#### What to produce
Each record should be given back exactly, with none missing.

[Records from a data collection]
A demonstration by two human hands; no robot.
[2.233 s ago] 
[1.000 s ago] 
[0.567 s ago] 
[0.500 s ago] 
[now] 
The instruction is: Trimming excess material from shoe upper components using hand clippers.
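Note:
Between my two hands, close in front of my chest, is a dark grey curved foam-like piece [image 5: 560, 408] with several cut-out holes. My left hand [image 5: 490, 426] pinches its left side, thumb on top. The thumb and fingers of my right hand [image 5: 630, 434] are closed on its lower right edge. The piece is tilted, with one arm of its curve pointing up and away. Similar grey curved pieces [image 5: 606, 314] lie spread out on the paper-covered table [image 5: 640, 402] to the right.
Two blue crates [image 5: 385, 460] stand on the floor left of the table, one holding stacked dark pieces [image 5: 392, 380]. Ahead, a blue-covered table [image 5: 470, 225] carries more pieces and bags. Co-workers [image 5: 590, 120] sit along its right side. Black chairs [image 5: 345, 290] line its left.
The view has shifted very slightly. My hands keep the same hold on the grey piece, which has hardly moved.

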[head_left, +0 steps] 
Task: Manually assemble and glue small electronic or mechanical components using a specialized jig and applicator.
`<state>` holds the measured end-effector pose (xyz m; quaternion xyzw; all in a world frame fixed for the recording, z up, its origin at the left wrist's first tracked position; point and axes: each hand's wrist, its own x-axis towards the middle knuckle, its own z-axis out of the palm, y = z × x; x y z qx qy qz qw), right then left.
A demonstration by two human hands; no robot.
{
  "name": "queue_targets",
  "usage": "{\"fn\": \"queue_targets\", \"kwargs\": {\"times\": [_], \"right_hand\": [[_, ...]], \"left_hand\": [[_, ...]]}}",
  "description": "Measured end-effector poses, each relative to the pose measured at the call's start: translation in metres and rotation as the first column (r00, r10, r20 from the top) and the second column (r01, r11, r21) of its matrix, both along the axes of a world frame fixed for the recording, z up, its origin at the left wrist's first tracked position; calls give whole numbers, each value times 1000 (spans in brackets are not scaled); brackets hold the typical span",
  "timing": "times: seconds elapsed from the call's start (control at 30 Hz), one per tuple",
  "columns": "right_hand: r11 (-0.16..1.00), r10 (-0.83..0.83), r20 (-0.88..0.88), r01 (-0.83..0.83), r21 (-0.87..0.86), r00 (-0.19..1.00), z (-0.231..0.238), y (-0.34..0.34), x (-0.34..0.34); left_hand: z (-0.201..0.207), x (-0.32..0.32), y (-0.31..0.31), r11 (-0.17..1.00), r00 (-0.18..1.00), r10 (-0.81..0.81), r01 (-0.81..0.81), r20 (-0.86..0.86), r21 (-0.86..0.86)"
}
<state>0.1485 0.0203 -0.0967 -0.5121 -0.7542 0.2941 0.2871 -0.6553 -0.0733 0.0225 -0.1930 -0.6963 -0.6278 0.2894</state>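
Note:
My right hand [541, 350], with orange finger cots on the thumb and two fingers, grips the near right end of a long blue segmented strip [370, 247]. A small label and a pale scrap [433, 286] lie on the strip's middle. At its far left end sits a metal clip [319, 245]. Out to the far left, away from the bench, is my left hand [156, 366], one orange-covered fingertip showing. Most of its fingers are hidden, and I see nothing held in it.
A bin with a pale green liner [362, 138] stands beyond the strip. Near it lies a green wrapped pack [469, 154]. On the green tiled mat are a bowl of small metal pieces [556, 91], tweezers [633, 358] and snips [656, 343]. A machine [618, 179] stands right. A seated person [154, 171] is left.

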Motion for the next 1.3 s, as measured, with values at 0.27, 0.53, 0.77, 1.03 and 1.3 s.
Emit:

#### Written answer
A demonstration by two human hands; no robot.
[2.233 s ago] 
[1.000 s ago] 
[0.567 s ago] 
[0.500 s ago] 
[now] 
The instruction is: Trimming excess material from shoe upper components using hand clippers.
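Note:
Between my two hands, close in front of my chest, is a dark grey curved foam-like piece [image 5: 560, 408] with several cut-out holes. My left hand [image 5: 490, 426] pinches its left side, thumb on top. The thumb and fingers of my right hand [image 5: 630, 434] are closed on its lower right edge. The piece is tilted, with one arm of its curve pointing up and away. Similar grey curved pieces [image 5: 606, 314] lie spread out on the paper-covered table [image 5: 640, 402] to the right.
Two blue crates [image 5: 385, 460] stand on the floor left of the table, one holding stacked dark pieces [image 5: 392, 380]. Ahead, a blue-covered table [image 5: 470, 225] carries more pieces and bags. Co-workers [image 5: 590, 120] sit along its right side. Black chairs [image 5: 345, 290] line its left.
The view has shifted very slightly. My hands keep the same hold on the grey piece, which has hardly moved.
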
[head_left, +0 steps] 
Task: Manually assemble and glue small electronic or mechanical components using a specialized jig and applicator.
`<state>` holds the measured end-effector pose (xyz m; quaternion xyzw; all in a world frame fixed for the recording, z up, its origin at the left wrist's first tracked position; point and axes: each hand's wrist, its own x-axis towards the middle knuckle, its own z-axis out of the palm, y = z × x; x y z qx qy qz qw), right then left.
A demonstration by two human hands; no robot.
{
  "name": "queue_targets",
  "usage": "{\"fn\": \"queue_targets\", \"kwargs\": {\"times\": [_], \"right_hand\": [[_, ...]], \"left_hand\": [[_, ...]]}}",
  "description": "Measured end-effector poses, each relative to the pose measured at the call's start: translation in metres and rotation as the first column (r00, r10, r20 from the top) and the second column (r01, r11, r21) of its matrix, both along the axes of a world frame fixed for the recording, z up, its origin at the left wrist's first tracked position; calls give whole numbers, each value times 1000 (spans in brackets are not scaled); brackets hold the typical span",
  "timing": "times: seconds elapsed from the call's start (control at 30 Hz), one per tuple",
  "columns": "right_hand: r11 (-0.16..1.00), r10 (-0.83..0.83), r20 (-0.88..0.88), r01 (-0.83..0.83), r21 (-0.87..0.86), r00 (-0.19..1.00), z (-0.231..0.238), y (-0.34..0.34), x (-0.34..0.34); left_hand: z (-0.201..0.207), x (-0.32..0.32), y (-0.31..0.31), r11 (-0.17..1.00), r00 (-0.18..1.00), r10 (-0.81..0.81), r01 (-0.81..0.81), r20 (-0.86..0.86), r21 (-0.86..0.86)"
}
<state>0.1485 0.0203 -0.0967 -0.5121 -0.7542 0.2941 0.2871 -0.6553 -0.0733 0.0225 -0.1930 -0.6963 -0.6278 0.2894</state>
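Note:
My right hand [541, 350], with orange finger cots on the thumb and two fingers, grips the near right end of a long blue segmented strip [370, 247]. A small label and a pale scrap [433, 286] lie on the strip's middle. At its far left end sits a metal clip [319, 245]. Out to the far left, away from the bench, is my left hand [156, 366], one orange-covered fingertip showing. Most of its fingers are hidden, and I see nothing held in it.
A bin with a pale green liner [362, 138] stands beyond the strip. Near it lies a green wrapped pack [469, 154]. On the green tiled mat are a bowl of small metal pieces [556, 91], tweezers [633, 358] and snips [656, 343]. A machine [618, 179] stands right. A seated person [154, 171] is left.
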
Motion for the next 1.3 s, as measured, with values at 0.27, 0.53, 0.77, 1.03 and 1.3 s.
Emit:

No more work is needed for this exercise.